[Task details]
Pictures are to be dropped. Everything else in the listing gets copied exactly.

[Data provided]
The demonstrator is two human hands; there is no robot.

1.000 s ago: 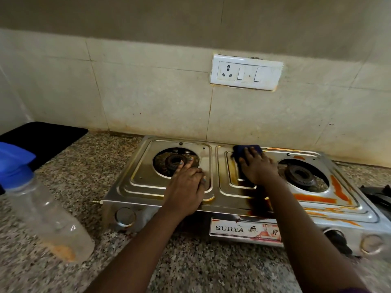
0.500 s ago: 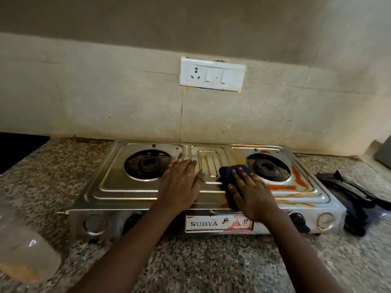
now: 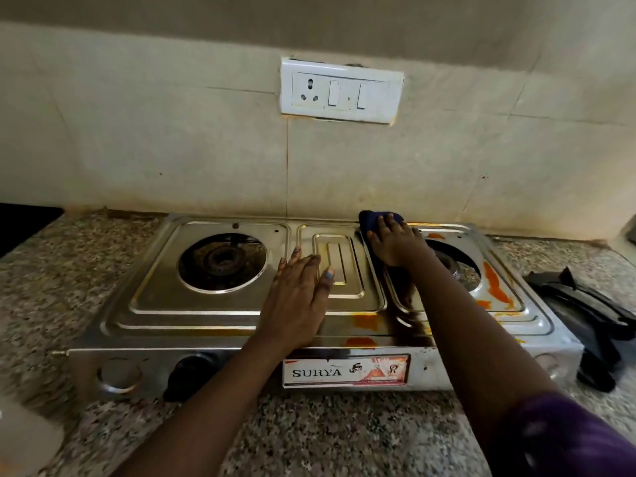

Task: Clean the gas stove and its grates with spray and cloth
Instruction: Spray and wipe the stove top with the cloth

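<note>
A two-burner steel gas stove (image 3: 220, 315) sits on the granite counter with its grates off. Orange stains mark its right side and front edge. My right hand (image 3: 395, 244) presses a dark blue cloth (image 3: 375, 217) onto the stove's back edge, just left of the right burner (image 3: 457, 266). My left hand (image 3: 297, 297) lies flat, fingers together, on the stove top between the left burner (image 3: 223, 261) and the middle ridge. The black grates (image 3: 592, 321) lie stacked on the counter to the right of the stove.
A white socket and switch plate (image 3: 340, 92) is on the tiled wall behind the stove. A blurred pale object, likely the spray bottle (image 3: 20, 438), shows at the bottom left corner. A dark surface (image 3: 24, 225) lies at the far left.
My right hand slid the cloth from the stove's front middle up to the back edge by the right burner. My left hand stayed flat on the stove. The view shifted right.
</note>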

[Worked solution]
The demonstrator is two human hands; there is no robot.

1.000 s ago: 
0.500 s ago: 
now: 

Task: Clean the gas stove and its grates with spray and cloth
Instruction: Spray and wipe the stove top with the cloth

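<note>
A two-burner steel gas stove (image 3: 220, 315) sits on the granite counter with its grates off. Orange stains mark its right side and front edge. My right hand (image 3: 395, 244) presses a dark blue cloth (image 3: 375, 217) onto the stove's back edge, just left of the right burner (image 3: 457, 266). My left hand (image 3: 297, 297) lies flat, fingers together, on the stove top between the left burner (image 3: 223, 261) and the middle ridge. The black grates (image 3: 592, 321) lie stacked on the counter to the right of the stove.
A white socket and switch plate (image 3: 340, 92) is on the tiled wall behind the stove. A blurred pale object, likely the spray bottle (image 3: 20, 438), shows at the bottom left corner. A dark surface (image 3: 24, 225) lies at the far left.
My right hand slid the cloth from the stove's front middle up to the back edge by the right burner. My left hand stayed flat on the stove. The view shifted right.
</note>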

This response is complete, and nothing else is pending.